2026年美加墨世界盃擴軍至48隊後,各大洲名額也增加,歐洲最多有16席,非洲有9席、亞洲有8席、南美洲有6席,中北美洲及加勒比海則有6席,其中包含美國、加拿大、墨西哥3個主辦國名額,大洋洲則保底取得1席。除了這些直接晉級名額外,非洲、亞洲、南美洲、中北美洲及大洋洲都還各有1隊能參加洲際附加賽,最後再爭奪剩下2張世界盃門票。

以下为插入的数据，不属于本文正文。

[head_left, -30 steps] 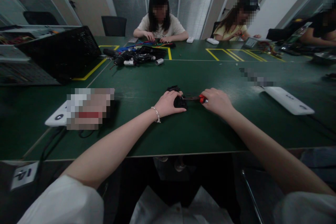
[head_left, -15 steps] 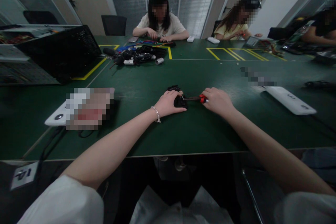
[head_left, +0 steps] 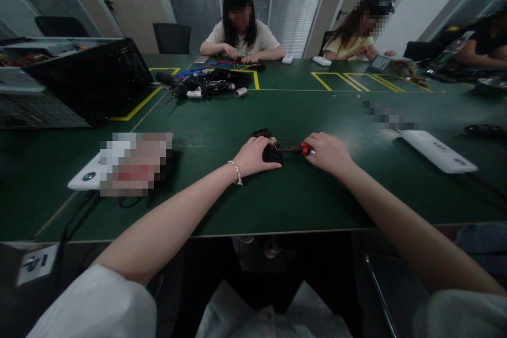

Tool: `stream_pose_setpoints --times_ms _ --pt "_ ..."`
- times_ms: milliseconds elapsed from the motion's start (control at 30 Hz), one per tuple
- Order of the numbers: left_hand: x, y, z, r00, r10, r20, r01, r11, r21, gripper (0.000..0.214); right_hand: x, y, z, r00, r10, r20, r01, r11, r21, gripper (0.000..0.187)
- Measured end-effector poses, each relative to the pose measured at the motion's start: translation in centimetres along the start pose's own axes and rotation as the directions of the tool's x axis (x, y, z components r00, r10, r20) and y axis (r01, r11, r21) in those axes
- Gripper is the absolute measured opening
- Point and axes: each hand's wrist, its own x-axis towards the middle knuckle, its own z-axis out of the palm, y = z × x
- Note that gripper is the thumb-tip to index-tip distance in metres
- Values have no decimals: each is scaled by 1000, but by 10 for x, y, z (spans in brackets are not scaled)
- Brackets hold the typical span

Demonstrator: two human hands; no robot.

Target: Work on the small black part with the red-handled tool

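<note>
My left hand (head_left: 255, 157) is wrapped round a small dark part (head_left: 272, 154) on the green table, its thumb along the near side and its fingers over the far side. My right hand (head_left: 327, 152) is closed on the red and black handles of a pair of pliers (head_left: 293, 148). The pliers lie nearly level, and their dark jaws point left and meet the dark part beside my left fingers. Too little of the part shows to name its kind.
A black computer case (head_left: 91, 79) stands at the left. Tools and cables (head_left: 206, 83) lie beyond my hands. White power banks (head_left: 438, 150) (head_left: 89, 173) rest on both sides, with cords. Several people sit across the green table (head_left: 237, 211).
Both hands, the pliers and the dark part hold nearly the same place. At the far right a person's arm and a clear bottle have shifted slightly.
</note>
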Motion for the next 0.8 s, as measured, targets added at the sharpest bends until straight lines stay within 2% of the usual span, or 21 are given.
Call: stream_pose_setpoints --times_ms 367,800 --pt "1 -4 4 999 26 -25 -27 1000 -5 54 0 0 0 999 -10 -37 10 1000 3 20" --pt "1 -3 2 1000 7 -4 -7 1000 -18 56 1 -1 1 999 3 -36 -4 1000 -4 18"
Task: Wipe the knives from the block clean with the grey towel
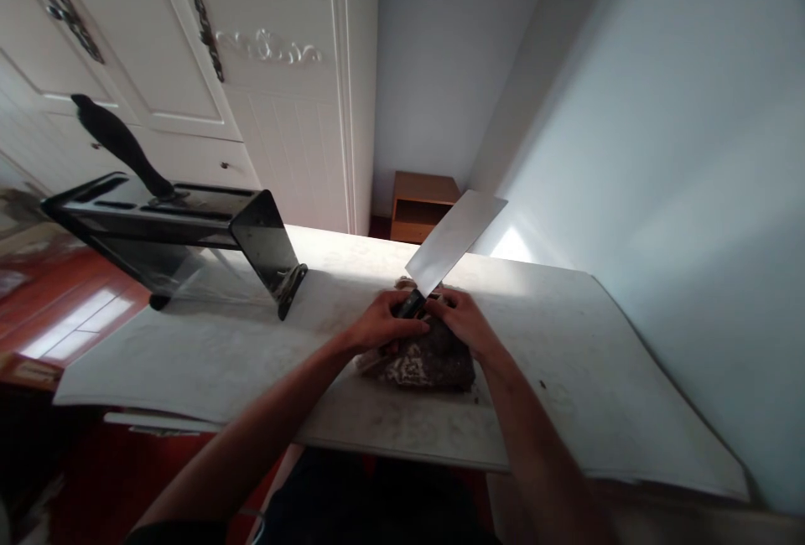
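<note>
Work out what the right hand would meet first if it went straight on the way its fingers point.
Probably the black handle of the cleaver in the left hand, close beside the right hand, though exact depth is unclear.

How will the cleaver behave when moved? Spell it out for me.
The cleaver would probably stay stiff: its blade juts past the left hand without visible sagging. It may feel blade-heavy, since the blade looks larger than the exposed handle. Its broad, flat shape should likely keep it from rolling.
</note>
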Motion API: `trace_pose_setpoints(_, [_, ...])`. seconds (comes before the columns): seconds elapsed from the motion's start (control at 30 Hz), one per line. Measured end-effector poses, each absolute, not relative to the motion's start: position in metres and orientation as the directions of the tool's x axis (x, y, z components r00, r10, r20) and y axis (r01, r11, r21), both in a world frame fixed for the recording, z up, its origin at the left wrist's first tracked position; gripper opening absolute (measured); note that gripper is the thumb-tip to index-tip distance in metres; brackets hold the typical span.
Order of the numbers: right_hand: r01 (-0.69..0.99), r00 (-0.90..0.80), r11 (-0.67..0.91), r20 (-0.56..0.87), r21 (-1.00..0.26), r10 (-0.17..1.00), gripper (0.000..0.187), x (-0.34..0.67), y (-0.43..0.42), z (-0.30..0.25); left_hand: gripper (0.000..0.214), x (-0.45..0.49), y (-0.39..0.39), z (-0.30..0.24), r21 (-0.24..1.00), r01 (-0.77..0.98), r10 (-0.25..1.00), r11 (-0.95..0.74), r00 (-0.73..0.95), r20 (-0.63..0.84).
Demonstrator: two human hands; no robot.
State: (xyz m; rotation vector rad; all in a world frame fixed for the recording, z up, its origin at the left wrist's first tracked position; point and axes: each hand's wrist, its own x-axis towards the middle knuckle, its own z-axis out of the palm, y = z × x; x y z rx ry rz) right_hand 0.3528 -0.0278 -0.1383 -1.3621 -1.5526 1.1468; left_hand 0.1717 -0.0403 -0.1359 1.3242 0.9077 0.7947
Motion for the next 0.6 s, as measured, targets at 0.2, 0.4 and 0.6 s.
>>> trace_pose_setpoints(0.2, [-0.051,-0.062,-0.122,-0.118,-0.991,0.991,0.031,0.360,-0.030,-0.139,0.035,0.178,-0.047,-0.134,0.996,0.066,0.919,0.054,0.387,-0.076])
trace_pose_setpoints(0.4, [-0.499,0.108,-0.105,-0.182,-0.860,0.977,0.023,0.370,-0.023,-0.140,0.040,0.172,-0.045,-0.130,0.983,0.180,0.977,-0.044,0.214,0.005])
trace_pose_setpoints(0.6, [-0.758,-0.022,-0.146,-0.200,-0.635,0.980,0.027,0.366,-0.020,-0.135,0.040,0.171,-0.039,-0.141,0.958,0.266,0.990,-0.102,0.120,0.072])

《米蘭體育報》表示,本屆世界盃16強最終由7支歐洲球隊、4支南美球隊及2支非洲球隊組成,與過去幾屆世界盃的競爭格局相去不遠。報導認為,雖然擴軍讓更多球隊得以站上世界盃舞台,但真正的實力差距並未因此縮小,也提醒FIFA在規劃2030年世界盃各洲名額時,應重新審視分配方式。

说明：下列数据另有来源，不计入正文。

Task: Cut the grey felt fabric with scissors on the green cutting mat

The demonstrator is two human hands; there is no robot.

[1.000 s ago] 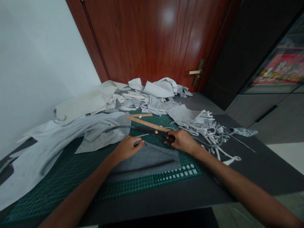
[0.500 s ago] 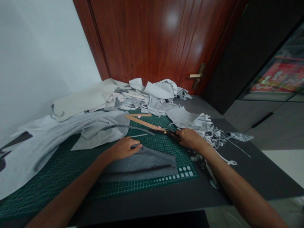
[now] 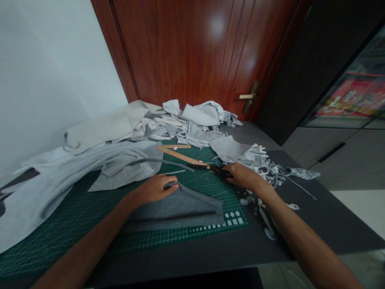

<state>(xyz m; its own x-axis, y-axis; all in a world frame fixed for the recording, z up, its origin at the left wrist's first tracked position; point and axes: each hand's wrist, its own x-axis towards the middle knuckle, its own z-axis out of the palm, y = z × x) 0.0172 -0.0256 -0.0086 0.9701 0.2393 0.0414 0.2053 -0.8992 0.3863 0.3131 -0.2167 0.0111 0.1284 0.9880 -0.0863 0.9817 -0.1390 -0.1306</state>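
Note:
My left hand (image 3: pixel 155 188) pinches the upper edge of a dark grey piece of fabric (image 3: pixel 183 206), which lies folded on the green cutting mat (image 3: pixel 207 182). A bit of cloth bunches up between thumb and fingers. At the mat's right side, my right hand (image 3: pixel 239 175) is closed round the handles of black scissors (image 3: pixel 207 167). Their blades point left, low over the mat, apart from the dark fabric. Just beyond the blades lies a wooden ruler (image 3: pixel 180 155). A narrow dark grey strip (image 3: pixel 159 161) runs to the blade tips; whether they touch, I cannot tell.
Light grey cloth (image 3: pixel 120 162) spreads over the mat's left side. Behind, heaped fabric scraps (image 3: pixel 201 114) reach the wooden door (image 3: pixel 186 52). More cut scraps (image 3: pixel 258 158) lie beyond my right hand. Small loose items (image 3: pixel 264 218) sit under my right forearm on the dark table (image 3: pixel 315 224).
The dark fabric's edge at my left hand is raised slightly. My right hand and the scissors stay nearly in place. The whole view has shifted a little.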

《米蘭體育報》直言,最令人意外的並非歐洲與南美持續稱霸,而是亞洲擁有多達9個參賽席次,最終卻幾乎無法在淘汰賽留下影響力。
報導分析,近年亞洲足球投入大量資源,包括高薪聘請外籍教練、積極舉辦世界盃(2002日韓、2022卡達、2034沙烏地阿拉伯),希望藉此縮短與歐洲、南美的差距。然而,從本屆世界盃的結果來看,這些投入尚未真正轉化為競爭力。

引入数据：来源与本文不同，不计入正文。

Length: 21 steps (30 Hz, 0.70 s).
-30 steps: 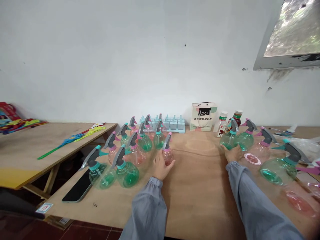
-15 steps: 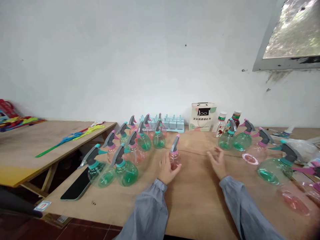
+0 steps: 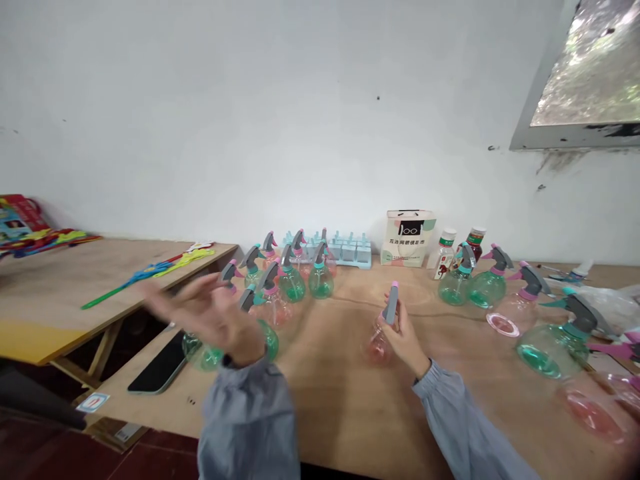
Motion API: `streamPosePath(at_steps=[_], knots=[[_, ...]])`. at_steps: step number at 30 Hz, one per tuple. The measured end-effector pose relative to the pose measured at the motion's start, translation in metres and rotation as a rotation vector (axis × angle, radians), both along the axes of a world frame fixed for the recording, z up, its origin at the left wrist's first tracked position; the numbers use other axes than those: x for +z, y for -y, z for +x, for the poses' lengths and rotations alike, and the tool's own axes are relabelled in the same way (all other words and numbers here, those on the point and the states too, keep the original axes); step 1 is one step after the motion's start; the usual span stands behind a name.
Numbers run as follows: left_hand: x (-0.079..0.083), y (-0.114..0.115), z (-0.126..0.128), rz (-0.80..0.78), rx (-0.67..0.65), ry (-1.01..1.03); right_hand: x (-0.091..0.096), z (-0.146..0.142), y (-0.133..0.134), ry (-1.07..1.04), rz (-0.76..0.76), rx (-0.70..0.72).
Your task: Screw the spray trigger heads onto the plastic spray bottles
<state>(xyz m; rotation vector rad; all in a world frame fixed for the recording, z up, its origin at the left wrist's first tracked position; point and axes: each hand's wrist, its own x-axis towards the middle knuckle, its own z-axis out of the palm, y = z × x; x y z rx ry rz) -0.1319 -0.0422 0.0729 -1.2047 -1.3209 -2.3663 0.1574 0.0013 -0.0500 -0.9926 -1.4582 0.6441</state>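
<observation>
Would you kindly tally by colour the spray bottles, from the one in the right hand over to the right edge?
Green spray bottles: 3
Pink spray bottles: 3, counting the held bottle and the edge bottle
Total: 6

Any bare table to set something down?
The table is bare between the left spray bottles and the pink bottle in the right hand, down to the near edge. Another patch lies between that hand and the right bottles. Crowded: by the phone, where the left hand partly hides bottles, and the right end.
</observation>
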Motion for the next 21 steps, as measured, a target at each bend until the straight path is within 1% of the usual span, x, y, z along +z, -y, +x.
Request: streamPosePath(at_steps=[1,2,4,6,7,9,11,12,14,16,19,21], knots=[[-0.005,-0.008,0.010,0.045,-0.021,-0.072,0.001,-0.001,0.000,-0.010,0.000,-0.005],[-0.014,-0.020,0.023,0.009,-0.080,-0.165,0.001,-0.003,0.000,-0.015,0.002,-0.018],[-0.039,-0.051,0.052,-0.154,-0.218,-0.259,0.002,-0.006,-0.002,-0.018,0.004,-0.057],[-0.065,-0.088,0.069,-0.283,-0.234,-0.247,0.001,-0.009,-0.006,-0.023,0.008,-0.094],[-0.074,-0.106,0.072,-0.346,-0.224,-0.227,0.001,-0.010,-0.008,-0.030,0.009,-0.103],[-0.086,-0.137,0.069,-0.465,-0.232,-0.207,0.000,-0.009,-0.012,-0.063,0.013,-0.103],[-0.089,-0.160,0.062,-0.581,-0.255,-0.215,-0.001,-0.005,-0.014,-0.128,-0.007,-0.083],[-0.089,-0.166,0.059,-0.643,-0.266,-0.232,-0.001,-0.003,-0.015,-0.173,-0.037,-0.075],[-0.090,-0.171,0.057,-0.747,-0.277,-0.272,0.001,0.004,-0.015,-0.272,-0.128,-0.052],[-0.096,-0.166,0.060,-0.806,-0.256,-0.301,0.004,0.010,-0.014,-0.386,-0.214,0.010],[-0.113,-0.145,0.069,-0.811,-0.188,-0.374,0.011,0.016,-0.011,-0.509,-0.276,0.190],[-0.126,-0.128,0.076,-0.791,-0.157,-0.427,0.015,0.019,-0.008,-0.528,-0.305,0.280]])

報導指出,南韓整體表現不如預期;日本雖具備一定實力,但淘汰賽不幸提前遭遇巴西,未能更進一步;澳洲同樣止步32強淘汰賽,且還是維持偏重身體對抗、防守反擊的傳統風格,未展現明顯進化。
此外,報導也點名卡達,未能延續主辦2022年世界盃所累積的成果,而沙烏地阿拉伯雖然透過職業聯賽吸引眾多歐洲球星加盟,但整體國家隊實力並未因此大幅提升,甚至認為目前的競爭力還不如引進大牌球星之前。
《米蘭體育報》最後強調,資金投入與舉辦大型賽事固然有助於足球發展,但無法直接轉化為國家隊成績。若亞洲足球希望能真正挑戰歐洲與南美,仍需從青訓體系、當地聯賽及足球文化等基礎層面持續累積實力,而非僅依賴資金投入。